*Task statement*: Each entry below should be retyped exactly as given.

*Items from a dataset*:
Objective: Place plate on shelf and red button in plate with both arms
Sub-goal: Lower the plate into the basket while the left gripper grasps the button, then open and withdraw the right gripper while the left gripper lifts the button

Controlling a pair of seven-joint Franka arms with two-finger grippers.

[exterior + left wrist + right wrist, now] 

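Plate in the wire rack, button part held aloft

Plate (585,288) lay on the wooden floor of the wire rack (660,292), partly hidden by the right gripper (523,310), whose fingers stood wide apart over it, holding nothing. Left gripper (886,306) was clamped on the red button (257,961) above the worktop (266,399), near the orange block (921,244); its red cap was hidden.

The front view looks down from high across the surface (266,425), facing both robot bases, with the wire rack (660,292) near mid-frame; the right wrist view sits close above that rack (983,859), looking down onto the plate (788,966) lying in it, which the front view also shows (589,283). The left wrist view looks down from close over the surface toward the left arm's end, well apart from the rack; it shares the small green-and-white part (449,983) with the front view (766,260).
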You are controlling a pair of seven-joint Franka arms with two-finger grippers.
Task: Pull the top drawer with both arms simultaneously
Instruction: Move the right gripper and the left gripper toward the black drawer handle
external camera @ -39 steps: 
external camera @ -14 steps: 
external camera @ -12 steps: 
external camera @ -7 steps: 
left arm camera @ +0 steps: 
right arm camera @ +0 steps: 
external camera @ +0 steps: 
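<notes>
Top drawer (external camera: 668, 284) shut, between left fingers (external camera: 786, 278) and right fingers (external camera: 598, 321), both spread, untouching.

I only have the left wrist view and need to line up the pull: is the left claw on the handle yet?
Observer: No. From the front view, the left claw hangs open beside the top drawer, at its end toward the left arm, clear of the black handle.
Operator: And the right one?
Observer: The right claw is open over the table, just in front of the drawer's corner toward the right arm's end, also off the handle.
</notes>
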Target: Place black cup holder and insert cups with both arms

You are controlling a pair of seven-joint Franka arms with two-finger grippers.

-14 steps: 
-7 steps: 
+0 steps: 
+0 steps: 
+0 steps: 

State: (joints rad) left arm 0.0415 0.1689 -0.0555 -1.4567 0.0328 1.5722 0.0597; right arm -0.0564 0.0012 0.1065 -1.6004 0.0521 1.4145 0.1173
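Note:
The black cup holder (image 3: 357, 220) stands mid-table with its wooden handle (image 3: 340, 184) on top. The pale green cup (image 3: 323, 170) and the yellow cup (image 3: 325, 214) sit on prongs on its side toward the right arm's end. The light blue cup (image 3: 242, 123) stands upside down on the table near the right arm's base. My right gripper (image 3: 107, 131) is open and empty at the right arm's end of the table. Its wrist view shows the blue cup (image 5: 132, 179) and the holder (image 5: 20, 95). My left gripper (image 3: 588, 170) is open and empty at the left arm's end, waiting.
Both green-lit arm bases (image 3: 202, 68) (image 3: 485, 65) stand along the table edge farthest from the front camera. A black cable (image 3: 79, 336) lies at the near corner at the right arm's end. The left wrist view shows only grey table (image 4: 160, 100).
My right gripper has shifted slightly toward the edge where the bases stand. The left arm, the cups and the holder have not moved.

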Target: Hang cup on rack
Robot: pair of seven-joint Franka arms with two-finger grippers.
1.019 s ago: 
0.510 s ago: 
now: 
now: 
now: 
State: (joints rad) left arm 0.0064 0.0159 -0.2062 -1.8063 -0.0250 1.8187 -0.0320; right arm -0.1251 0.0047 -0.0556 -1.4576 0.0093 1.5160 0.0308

*Finished task*:
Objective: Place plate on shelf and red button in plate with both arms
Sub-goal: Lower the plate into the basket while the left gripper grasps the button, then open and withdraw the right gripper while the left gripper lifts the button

Controlling a pair of seven-joint Franka arms with two-finger grippers.

[exterior + left wrist + right wrist, now] 

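Plate in the wire rack, button part held aloft

Plate (585,288) lay on the wooden floor of the wire rack (660,292), partly hidden by the right gripper (523,310), whose fingers stood wide apart over it, holding nothing. Left gripper (886,306) was clamped on the red button (257,961) above the worktop (266,399), near the orange block (921,244); its red cap was hidden.

The front view looks down from high across the surface (266,425), facing both robot bases, with the wire rack (660,292) near mid-frame; the right wrist view sits close above that rack (983,859), looking down onto the plate (788,966) lying in it, which the front view also shows (589,283). The left wrist view looks down from close over the surface toward the left arm's end, well apart from the rack; it shares the small green-and-white part (449,983) with the front view (766,260).
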You are controlling a pair of seven-joint Franka arms with two-finger grippers.
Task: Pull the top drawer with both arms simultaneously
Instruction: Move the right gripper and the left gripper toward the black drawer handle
external camera @ -39 steps: 
external camera @ -14 steps: 
external camera @ -12 steps: 
external camera @ -7 steps: 
left arm camera @ +0 steps: 
right arm camera @ +0 steps: 
external camera @ +0 steps: 
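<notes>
Top drawer (external camera: 668, 284) shut, between left fingers (external camera: 786, 278) and right fingers (external camera: 598, 321), both spread, untouching.

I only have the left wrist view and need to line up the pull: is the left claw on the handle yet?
Observer: No. From the front view, the left claw hangs open beside the top drawer, at its end toward the left arm, clear of the black handle.
Operator: And the right one?
Observer: The right claw is open over the table, just in front of the drawer's corner toward the right arm's end, also off the handle.
</notes>
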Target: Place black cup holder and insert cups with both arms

You are controlling a pair of seven-joint Franka arms with two-finger grippers.

-14 steps: 
-7 steps: 
+0 steps: 
+0 steps: 
+0 steps: 

State: (joints rad) left arm 0.0415 0.1689 -0.0555 -1.4567 0.0328 1.5722 0.0597; right arm -0.0564 0.0012 0.1065 -1.6004 0.0521 1.4145 0.1173
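Note:
The black cup holder (image 3: 357, 220) stands mid-table with its wooden handle (image 3: 340, 184) on top. The pale green cup (image 3: 323, 170) and the yellow cup (image 3: 325, 214) sit on prongs on its side toward the right arm's end. The light blue cup (image 3: 242, 123) stands upside down on the table near the right arm's base. My right gripper (image 3: 107, 131) is open and empty at the right arm's end of the table. Its wrist view shows the blue cup (image 5: 132, 179) and the holder (image 5: 20, 95). My left gripper (image 3: 588, 170) is open and empty at the left arm's end, waiting.
Both green-lit arm bases (image 3: 202, 68) (image 3: 485, 65) stand along the table edge farthest from the front camera. A black cable (image 3: 79, 336) lies at the near corner at the right arm's end. The left wrist view shows only grey table (image 4: 160, 100).
My right gripper has shifted slightly toward the edge where the bases stand. The left arm, the cups and the holder have not moved.
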
Target: Hang cup on rack
Robot: pair of seven-joint Franka arms with two-finger grippers.
1.019 s ago: 
0.510 s ago: 
now: 
now: 
now: 
State: (joints rad) left arm 0.0064 0.0159 -0.2062 -1.8063 -0.0250 1.8187 -0.0320; right arm -0.1251 0.0047 -0.0556 -1.4576 0.0093 1.5160 0.0308

No more is needed for this answer.